Below is a listing to copy exactly; no image goes into the copy.
==== GIVEN MATERIAL ====
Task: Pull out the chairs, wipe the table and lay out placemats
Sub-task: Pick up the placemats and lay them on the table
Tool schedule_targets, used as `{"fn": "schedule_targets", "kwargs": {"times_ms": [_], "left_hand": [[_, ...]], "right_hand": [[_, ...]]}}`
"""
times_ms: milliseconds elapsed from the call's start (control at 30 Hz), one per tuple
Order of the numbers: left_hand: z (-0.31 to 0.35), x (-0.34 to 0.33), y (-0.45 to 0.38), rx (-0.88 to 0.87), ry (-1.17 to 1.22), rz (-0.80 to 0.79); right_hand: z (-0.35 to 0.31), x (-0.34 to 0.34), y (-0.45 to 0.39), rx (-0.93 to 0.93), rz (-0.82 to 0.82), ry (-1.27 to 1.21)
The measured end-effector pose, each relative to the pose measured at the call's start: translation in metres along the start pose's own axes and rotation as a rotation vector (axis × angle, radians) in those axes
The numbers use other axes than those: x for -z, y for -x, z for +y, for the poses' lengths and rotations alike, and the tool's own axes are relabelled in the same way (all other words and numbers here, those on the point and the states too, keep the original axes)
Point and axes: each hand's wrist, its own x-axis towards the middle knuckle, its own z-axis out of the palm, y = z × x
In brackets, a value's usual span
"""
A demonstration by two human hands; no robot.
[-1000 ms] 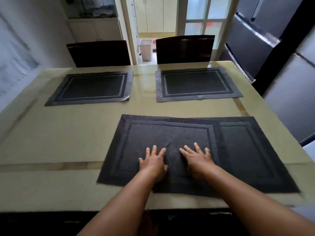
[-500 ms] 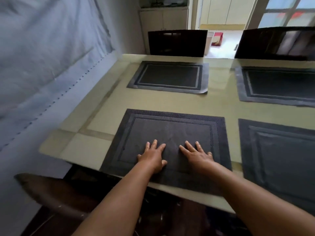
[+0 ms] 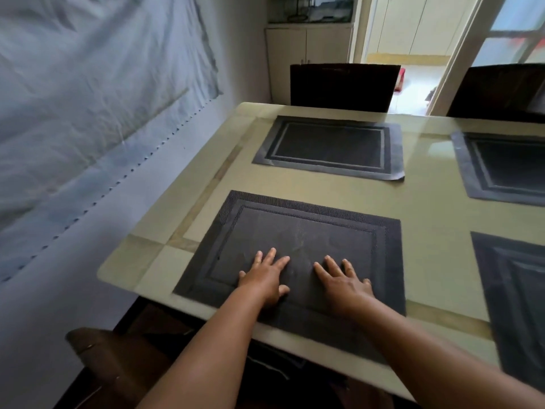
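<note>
A dark woven placemat [image 3: 298,228] lies flat at the near left of the pale green glass table [image 3: 436,214]. My left hand [image 3: 265,278] and my right hand [image 3: 343,283] both press palm-down on its near half, fingers spread, holding nothing. A second placemat [image 3: 330,146] lies at the far left. A third placemat [image 3: 507,166] sits at the far right and another placemat [image 3: 519,290] at the near right, both cut off by the frame edge.
Two dark chairs [image 3: 343,85] [image 3: 498,91] stand at the table's far side. A brown chair seat [image 3: 115,358] sits below the near left corner. A cloth-covered wall [image 3: 88,128] runs along the left. A cabinet [image 3: 306,54] and an open doorway [image 3: 413,42] lie behind.
The top placemat slid left off the one beneath it to the near left spot, my hands flat on it. My view swung left; in the last half second little moved.
</note>
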Motion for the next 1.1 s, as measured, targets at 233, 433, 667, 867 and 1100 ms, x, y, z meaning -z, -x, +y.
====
SOLVED EXERCISE ▸
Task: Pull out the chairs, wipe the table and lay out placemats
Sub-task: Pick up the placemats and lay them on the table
Tool schedule_targets, used as `{"fn": "schedule_targets", "kwargs": {"times_ms": [_], "left_hand": [[_, ...]], "right_hand": [[_, ...]]}}`
"""
times_ms: milliseconds elapsed from the call's start (control at 30 Hz), one per tuple
Order of the numbers: left_hand: z (-0.31 to 0.35), x (-0.34 to 0.33), y (-0.45 to 0.38), rx (-0.88 to 0.87), ry (-1.17 to 1.22), rz (-0.80 to 0.79); right_hand: z (-0.35 to 0.31), x (-0.34 to 0.34), y (-0.45 to 0.39), rx (-0.93 to 0.93), rz (-0.82 to 0.82), ry (-1.27 to 1.21)
The measured end-effector pose, each relative to the pose measured at the call's start: translation in metres along the start pose's own axes and rotation as a rotation vector (axis × angle, radians) in those axes
The numbers use other axes than those: x for -z, y for -x, z for +y, for the poses' lengths and rotations alike, and the tool's own axes are relabelled in the same way (all other words and numbers here, those on the point and the states too, keep the original axes)
Point and axes: each hand's wrist, its own x-axis towards the middle knuckle, its own z-axis out of the palm, y = z × x
In brackets, a value's usual span
"""
A demonstration by two human hands; no robot.
[-1000 ms] 
[-500 ms] 
[+0 ms] 
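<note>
A dark woven placemat [image 3: 298,228] lies flat at the near left of the pale green glass table [image 3: 436,214]. My left hand [image 3: 265,278] and my right hand [image 3: 343,283] both press palm-down on its near half, fingers spread, holding nothing. A second placemat [image 3: 330,146] lies at the far left. A third placemat [image 3: 507,166] sits at the far right and another placemat [image 3: 519,290] at the near right, both cut off by the frame edge.
Two dark chairs [image 3: 343,85] [image 3: 498,91] stand at the table's far side. A brown chair seat [image 3: 115,358] sits below the near left corner. A cloth-covered wall [image 3: 88,128] runs along the left. A cabinet [image 3: 306,54] and an open doorway [image 3: 413,42] lie behind.
The top placemat slid left off the one beneath it to the near left spot, my hands flat on it. My view swung left; in the last half second little moved.
</note>
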Motion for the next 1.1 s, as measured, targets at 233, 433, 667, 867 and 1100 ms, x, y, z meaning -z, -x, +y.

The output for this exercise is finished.